By the second day he confessed to Roser he couldn’t bear the dictatorship. “I couldn’t do so in Spain, and I can’t here. I’m too old to live in fear, Roser; but a second exile is as unbearable as staying in Chile and facing the consequences.” She argued it would only be temporary: the military regime would soon end because, as everyone said, Chile had a solid democratic tradition, and so they could return. Her argument crumbled in the face of the fact that Franco had been in power for more than thirty years, and Pinochet could imitate him. Victor spent a sleepless night contemplating whether to leave or not, lying in the darkness with Roser curled up beside him, listening to the noises from the street.
At three in the morning he heard a car pull up outside the house. That could only mean they were coming for him again; during curfew only military and security service vehicles were allowed on the streets. There was no way he could run or hide. He lay there in a cold sweat, his heart beating like a drum. Roser peeped out through the curtains and saw a second black automobile pull up behind the first one. “Get dressed quickly,” she ordered Victor.
But then she saw several men get out of the cars in a leisurely way: no rushing, shouting, or pulling out weapons. They stood there for a while smoking and chatting, and eventually drove off again. Trembling, arms around each other, Victor and Roser waited at the window until it began to grow light, then five o’clock struck and the curfew ended.
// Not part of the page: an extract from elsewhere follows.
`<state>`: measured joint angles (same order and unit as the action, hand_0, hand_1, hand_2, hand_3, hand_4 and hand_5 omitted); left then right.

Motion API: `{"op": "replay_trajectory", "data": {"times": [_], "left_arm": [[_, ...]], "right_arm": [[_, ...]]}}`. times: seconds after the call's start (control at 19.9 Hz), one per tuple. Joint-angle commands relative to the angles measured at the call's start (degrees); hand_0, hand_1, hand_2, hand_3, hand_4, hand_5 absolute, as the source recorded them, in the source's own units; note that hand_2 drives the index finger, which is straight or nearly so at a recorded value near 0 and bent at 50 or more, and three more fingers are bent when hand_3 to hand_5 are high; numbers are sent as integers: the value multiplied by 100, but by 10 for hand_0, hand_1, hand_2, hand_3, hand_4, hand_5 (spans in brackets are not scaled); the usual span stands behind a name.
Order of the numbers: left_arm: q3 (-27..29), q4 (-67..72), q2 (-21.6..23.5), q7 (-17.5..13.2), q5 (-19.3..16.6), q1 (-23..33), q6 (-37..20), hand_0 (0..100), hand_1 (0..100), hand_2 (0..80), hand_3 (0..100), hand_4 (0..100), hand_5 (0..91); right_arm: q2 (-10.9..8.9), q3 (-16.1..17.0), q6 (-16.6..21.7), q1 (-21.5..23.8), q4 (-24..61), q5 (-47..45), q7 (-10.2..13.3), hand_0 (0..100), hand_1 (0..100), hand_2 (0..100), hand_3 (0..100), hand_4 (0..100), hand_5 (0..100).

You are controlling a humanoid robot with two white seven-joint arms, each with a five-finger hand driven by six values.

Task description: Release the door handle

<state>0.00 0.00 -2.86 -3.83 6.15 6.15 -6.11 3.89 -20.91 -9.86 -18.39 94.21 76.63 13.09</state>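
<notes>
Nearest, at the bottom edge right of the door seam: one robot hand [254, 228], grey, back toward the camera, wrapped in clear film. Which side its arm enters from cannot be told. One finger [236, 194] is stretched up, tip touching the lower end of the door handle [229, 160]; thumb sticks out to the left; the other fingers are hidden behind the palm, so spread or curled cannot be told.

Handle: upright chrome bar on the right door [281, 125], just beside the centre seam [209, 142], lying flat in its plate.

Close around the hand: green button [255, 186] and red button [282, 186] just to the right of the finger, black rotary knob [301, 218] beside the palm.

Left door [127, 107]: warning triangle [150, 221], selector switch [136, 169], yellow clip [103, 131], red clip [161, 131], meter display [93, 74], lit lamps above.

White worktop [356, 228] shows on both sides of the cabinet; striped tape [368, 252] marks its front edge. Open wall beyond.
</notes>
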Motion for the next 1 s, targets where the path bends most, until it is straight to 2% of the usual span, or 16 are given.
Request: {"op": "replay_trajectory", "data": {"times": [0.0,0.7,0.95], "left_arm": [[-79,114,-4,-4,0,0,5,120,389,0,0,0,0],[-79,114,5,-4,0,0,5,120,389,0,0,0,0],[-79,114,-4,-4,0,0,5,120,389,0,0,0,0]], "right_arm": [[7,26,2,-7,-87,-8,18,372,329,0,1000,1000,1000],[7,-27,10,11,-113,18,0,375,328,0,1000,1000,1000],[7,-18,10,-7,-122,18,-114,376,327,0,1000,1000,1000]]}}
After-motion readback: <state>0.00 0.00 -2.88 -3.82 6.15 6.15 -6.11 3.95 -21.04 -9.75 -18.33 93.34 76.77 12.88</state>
Roser arranged for the Venezuelan ambassador to collect Victor in a car with diplomatic license plates. By this time, most of the asylum-seekers in embassies had left for the countries that accepted them, and surveillance was less strict. Victor entered the embassy curled up in the trunk. A month later he was given a safe-conduct. Two Venezuelan officials accompanied him to the door of the plane, where Roser was waiting for him. He was clean, freshly shaven, and calm. On the same plane was another exile, who had his handcuffs removed once he was in his seat. He was filthy, disheveled, and shaking. Victor couldn’t help noticing him, and when they were in the air, approached him. He had difficulty striking up a conversation and convincing the man he wasn’t a secret policeman. He saw the man had no front teeth, and several of his fingers were crushed.